**Data for the task:**
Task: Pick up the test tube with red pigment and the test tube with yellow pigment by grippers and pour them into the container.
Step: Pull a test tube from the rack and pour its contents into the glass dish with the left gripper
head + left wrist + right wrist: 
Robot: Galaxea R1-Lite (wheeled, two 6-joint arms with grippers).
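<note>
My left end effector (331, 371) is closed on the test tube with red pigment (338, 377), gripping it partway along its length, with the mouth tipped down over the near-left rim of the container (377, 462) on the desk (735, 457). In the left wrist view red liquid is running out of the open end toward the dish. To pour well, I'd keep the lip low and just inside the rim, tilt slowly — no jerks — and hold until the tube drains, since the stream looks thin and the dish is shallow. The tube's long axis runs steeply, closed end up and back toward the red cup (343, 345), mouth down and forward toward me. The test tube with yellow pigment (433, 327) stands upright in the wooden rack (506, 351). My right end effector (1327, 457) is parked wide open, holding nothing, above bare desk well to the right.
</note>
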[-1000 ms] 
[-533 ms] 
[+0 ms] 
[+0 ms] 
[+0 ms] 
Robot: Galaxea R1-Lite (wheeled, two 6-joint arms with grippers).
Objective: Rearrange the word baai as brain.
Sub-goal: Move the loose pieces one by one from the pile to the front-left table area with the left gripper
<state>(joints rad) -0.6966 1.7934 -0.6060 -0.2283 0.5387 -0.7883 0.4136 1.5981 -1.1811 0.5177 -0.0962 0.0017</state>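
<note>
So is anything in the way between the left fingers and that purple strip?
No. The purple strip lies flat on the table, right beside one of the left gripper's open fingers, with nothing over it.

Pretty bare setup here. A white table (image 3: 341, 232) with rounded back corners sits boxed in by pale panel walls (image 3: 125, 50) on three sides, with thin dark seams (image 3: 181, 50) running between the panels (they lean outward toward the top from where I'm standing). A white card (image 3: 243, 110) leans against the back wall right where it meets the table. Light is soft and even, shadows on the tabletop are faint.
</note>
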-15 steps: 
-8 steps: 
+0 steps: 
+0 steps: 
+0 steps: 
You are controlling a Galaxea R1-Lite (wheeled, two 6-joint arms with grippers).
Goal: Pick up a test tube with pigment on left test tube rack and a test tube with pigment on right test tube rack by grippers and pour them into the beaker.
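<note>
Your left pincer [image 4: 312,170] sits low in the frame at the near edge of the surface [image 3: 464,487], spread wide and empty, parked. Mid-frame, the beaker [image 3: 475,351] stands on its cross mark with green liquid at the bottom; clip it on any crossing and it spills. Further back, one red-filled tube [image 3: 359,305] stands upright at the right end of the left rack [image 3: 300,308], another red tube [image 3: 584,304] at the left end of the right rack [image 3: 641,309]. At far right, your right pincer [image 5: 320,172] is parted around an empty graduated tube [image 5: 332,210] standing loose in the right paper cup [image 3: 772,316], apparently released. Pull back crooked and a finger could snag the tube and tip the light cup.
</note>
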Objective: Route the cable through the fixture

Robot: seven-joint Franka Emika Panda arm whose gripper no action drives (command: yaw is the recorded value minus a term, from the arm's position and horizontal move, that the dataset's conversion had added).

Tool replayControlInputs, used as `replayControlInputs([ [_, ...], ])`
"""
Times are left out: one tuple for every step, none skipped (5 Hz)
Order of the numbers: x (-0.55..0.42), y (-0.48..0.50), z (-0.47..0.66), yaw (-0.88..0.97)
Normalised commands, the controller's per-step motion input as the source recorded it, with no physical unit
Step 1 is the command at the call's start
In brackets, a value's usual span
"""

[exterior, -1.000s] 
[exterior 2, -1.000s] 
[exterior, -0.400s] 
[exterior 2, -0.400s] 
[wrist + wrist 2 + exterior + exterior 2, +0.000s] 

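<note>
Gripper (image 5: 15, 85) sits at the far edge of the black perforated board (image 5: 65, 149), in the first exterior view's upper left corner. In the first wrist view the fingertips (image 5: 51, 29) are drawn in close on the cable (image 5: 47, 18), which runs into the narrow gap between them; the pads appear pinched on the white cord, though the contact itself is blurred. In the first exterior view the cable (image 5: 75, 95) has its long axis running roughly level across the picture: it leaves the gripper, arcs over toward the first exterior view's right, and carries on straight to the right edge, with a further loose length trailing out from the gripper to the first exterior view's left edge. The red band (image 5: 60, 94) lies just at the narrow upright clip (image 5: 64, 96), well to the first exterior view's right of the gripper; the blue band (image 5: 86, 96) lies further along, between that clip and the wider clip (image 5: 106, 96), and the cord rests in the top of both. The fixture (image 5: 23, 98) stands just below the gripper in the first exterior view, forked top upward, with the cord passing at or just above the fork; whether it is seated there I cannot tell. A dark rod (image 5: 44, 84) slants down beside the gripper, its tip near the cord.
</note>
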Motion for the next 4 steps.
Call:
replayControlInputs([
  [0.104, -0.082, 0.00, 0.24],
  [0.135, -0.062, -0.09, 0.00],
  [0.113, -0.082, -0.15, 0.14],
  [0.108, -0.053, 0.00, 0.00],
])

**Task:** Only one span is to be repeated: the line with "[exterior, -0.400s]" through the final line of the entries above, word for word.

**Answer to the problem:**
[exterior, -0.400s] 
[exterior 2, -0.400s] 
[wrist + wrist 2 + exterior + exterior 2, +0.000s] 

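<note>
Gripper (image 5: 15, 85) sits at the far edge of the black perforated board (image 5: 65, 149), in the first exterior view's upper left corner. In the first wrist view the fingertips (image 5: 51, 29) are drawn in close on the cable (image 5: 47, 18), which runs into the narrow gap between them; the pads appear pinched on the white cord, though the contact itself is blurred. In the first exterior view the cable (image 5: 75, 95) has its long axis running roughly level across the picture: it leaves the gripper, arcs over toward the first exterior view's right, and carries on straight to the right edge, with a further loose length trailing out from the gripper to the first exterior view's left edge. The red band (image 5: 60, 94) lies just at the narrow upright clip (image 5: 64, 96), well to the first exterior view's right of the gripper; the blue band (image 5: 86, 96) lies further along, between that clip and the wider clip (image 5: 106, 96), and the cord rests in the top of both. The fixture (image 5: 23, 98) stands just below the gripper in the first exterior view, forked top upward, with the cord passing at or just above the fork; whether it is seated there I cannot tell. A dark rod (image 5: 44, 84) slants down beside the gripper, its tip near the cord.
</note>
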Motion for the next 4 steps.
Call:
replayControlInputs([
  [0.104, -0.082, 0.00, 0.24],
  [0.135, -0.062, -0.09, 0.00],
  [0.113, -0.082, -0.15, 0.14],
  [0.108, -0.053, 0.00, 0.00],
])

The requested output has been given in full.